YOUR TASK:
In the material below, find the line containing "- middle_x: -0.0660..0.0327" and the line containing "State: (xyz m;", then reproduce exactly both of them and every line between, and nothing else.

:: SUPPLIED MATERIAL ::

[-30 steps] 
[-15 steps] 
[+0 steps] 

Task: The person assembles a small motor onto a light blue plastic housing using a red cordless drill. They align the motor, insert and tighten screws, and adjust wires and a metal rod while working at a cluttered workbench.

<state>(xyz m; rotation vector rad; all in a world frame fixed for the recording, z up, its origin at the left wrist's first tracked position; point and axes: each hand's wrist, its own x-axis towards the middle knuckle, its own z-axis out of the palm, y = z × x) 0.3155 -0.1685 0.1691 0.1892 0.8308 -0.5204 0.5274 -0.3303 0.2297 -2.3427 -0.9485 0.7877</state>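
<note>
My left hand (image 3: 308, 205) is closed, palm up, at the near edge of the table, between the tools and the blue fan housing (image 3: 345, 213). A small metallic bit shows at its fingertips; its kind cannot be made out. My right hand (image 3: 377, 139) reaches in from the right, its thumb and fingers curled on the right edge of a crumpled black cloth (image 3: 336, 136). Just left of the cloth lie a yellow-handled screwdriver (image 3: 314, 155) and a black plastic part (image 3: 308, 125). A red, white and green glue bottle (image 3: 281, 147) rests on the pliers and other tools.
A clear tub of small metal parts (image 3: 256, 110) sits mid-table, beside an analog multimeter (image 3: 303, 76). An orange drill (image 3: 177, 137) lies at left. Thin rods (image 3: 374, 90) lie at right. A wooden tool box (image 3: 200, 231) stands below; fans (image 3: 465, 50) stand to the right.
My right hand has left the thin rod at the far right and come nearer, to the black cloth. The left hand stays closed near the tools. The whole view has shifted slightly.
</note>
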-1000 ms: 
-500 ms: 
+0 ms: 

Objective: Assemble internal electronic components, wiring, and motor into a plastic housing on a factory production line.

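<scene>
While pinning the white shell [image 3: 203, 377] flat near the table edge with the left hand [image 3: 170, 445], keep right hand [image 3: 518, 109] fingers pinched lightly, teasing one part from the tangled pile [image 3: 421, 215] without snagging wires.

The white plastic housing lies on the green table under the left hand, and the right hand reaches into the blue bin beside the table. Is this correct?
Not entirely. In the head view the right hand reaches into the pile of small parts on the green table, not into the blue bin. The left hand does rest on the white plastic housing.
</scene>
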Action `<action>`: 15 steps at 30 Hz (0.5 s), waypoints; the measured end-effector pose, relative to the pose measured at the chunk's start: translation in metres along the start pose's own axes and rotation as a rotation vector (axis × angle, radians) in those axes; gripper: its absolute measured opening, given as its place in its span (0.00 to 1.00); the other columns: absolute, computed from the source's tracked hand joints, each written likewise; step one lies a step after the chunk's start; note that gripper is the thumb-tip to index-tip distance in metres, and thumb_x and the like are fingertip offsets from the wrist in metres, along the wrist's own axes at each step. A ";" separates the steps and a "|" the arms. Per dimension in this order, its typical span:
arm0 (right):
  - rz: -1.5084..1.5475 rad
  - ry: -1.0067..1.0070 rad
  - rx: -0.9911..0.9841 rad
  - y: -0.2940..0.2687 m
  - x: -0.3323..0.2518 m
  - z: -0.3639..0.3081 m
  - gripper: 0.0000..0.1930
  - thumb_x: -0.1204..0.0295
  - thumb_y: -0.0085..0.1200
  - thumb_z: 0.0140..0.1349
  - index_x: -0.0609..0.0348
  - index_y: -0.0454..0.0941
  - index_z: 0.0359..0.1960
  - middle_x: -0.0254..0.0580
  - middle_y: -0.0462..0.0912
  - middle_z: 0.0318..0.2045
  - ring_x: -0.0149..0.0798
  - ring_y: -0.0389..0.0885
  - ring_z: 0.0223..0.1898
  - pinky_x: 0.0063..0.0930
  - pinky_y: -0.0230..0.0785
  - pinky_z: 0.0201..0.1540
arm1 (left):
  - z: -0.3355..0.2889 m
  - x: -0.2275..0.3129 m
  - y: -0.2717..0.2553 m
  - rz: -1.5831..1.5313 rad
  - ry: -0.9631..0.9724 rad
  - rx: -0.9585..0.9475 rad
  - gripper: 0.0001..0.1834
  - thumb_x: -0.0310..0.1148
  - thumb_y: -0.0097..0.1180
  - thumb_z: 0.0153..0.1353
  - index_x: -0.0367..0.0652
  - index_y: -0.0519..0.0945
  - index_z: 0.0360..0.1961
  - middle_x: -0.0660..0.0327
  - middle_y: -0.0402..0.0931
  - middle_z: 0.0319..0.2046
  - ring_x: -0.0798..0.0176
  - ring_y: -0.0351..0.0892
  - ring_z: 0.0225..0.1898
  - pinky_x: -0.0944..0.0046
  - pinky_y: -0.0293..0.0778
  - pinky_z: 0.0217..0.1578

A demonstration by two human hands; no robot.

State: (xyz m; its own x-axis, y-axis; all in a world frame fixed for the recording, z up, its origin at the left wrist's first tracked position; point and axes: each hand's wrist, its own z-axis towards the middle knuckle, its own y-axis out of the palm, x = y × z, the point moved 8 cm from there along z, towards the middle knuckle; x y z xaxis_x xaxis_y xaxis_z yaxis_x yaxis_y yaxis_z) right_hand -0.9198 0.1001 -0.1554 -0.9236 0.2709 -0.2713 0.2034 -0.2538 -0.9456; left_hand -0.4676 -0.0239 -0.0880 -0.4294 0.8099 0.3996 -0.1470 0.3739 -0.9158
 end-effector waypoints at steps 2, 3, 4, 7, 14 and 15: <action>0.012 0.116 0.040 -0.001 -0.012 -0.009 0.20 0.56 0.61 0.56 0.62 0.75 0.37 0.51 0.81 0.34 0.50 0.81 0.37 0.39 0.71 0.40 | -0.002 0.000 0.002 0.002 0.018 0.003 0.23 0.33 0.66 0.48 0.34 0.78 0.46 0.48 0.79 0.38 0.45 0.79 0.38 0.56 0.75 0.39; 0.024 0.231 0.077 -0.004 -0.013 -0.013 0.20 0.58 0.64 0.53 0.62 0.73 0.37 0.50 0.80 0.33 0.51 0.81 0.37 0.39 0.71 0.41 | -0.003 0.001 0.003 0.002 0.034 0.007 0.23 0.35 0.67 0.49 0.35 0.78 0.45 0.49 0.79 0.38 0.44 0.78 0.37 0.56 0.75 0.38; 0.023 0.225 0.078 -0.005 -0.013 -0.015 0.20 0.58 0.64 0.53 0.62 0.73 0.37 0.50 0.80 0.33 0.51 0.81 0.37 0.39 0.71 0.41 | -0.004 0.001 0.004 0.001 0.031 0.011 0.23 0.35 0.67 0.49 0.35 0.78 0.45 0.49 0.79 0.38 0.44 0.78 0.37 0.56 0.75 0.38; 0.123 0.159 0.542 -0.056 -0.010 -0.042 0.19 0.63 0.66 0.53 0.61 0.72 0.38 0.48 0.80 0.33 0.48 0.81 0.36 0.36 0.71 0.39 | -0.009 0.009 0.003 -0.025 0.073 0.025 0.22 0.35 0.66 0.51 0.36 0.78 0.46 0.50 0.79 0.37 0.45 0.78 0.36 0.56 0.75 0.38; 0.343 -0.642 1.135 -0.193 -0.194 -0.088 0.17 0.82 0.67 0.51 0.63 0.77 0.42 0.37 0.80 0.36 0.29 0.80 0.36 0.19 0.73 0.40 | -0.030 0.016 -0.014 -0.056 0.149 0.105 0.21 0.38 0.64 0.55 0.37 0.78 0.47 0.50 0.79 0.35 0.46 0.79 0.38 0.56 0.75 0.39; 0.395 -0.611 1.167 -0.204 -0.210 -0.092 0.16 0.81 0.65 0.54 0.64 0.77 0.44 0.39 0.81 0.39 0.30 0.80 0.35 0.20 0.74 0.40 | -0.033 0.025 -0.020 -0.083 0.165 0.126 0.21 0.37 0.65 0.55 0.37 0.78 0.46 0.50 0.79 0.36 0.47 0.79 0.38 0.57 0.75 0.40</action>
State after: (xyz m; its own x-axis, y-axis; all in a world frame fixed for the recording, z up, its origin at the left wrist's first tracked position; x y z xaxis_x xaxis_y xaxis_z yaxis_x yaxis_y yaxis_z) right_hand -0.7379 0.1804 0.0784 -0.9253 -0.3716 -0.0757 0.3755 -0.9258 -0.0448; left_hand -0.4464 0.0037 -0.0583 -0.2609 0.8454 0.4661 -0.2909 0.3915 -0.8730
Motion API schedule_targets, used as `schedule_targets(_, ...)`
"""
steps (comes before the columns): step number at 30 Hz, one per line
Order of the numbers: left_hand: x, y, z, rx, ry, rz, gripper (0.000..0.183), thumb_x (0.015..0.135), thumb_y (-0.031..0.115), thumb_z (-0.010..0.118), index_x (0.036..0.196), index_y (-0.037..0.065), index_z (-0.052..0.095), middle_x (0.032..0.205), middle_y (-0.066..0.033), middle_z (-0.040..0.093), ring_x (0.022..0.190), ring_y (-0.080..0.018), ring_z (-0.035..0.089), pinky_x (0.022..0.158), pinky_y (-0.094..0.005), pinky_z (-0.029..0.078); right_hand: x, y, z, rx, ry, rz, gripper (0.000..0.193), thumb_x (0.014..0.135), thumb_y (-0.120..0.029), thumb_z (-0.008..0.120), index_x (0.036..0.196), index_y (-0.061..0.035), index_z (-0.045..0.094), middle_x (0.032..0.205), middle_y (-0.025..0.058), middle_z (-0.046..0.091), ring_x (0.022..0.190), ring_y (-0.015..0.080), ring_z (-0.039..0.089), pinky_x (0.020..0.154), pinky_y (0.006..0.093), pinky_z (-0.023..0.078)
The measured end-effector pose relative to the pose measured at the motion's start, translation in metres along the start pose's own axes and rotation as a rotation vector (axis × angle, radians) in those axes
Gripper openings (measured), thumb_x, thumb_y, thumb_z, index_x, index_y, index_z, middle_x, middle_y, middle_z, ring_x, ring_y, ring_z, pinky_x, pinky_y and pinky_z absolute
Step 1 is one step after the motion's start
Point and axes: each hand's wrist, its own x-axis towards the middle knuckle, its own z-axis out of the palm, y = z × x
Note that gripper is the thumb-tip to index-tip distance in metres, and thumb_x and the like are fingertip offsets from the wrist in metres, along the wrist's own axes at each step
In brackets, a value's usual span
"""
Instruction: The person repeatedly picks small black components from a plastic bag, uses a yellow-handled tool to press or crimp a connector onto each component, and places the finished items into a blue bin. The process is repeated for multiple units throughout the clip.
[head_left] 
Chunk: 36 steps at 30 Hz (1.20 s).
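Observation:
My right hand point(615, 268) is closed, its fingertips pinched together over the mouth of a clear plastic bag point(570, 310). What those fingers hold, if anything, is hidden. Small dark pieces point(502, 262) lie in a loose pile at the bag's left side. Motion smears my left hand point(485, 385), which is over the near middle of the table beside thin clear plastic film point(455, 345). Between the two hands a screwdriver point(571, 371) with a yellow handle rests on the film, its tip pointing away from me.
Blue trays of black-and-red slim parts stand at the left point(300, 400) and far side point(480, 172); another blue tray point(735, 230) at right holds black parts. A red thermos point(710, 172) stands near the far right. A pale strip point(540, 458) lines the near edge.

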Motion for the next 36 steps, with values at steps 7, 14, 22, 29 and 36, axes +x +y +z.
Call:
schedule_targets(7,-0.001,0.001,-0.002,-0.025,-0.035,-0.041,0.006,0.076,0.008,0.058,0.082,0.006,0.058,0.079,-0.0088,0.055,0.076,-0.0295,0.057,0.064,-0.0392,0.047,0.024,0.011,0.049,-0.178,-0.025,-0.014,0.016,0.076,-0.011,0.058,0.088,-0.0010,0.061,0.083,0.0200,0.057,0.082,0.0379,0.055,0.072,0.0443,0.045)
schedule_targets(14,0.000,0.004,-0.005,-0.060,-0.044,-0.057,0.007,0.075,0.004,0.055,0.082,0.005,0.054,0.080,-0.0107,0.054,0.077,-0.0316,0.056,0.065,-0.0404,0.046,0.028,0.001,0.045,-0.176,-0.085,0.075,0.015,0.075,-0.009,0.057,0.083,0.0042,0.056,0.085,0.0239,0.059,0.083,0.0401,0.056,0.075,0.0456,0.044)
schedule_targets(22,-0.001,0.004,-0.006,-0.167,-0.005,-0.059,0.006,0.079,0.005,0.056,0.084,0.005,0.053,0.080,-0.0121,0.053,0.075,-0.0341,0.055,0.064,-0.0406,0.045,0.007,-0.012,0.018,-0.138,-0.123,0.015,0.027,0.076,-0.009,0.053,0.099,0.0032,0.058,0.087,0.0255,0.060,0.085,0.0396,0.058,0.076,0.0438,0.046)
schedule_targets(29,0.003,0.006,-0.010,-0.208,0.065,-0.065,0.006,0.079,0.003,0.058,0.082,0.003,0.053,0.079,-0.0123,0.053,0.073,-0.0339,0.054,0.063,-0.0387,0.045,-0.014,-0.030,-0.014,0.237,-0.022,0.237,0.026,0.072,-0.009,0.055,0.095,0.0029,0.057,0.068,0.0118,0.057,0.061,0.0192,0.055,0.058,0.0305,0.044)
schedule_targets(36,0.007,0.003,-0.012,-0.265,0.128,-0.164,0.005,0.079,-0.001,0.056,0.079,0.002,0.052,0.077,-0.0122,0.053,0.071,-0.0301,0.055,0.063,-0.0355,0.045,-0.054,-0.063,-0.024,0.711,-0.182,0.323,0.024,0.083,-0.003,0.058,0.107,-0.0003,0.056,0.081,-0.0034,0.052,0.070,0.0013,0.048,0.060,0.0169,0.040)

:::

ANSWER TO THE EXERCISE:
  - middle_x: -0.0660..0.0327
  - middle_y: -0.0402..0.0931
  - middle_z: 0.0319..0.2046
  - ring_x: -0.0798..0.0176
  - ring_y: -0.0351..0.0892
  - ring_z: 0.0225..0.1898
  - pinky_x: -0.0944..0.0046
  - pinky_y: -0.0293..0.0778
  - pinky_z: 0.0217..0.1578

A demonstration by two human hands; no robot.

State: (xyz m; its own x-axis, y-axis; all in a world frame fixed for the recording, z up, its origin at the left wrist's first tracked position; point and axes: each hand's wrist, its own z-axis towards the middle knuckle, its own y-axis out of the palm, x = y × z, the point moved 8 cm from there along z, towards the middle knuckle; x y z xaxis_x xaxis_y xaxis_z yaxis_x yaxis_y yaxis_z) right_hand -0.9198 0.1001 -0.1554 -0.9236 0.2709 -0.2713 0.2034 -0.2538 -0.9456; left_hand -0.4676 -0.0239 -0.0880 -0.4294 0.8099 0.3996 -0.1470 0.3739 -0.9158

No additional lines are needed for this answer.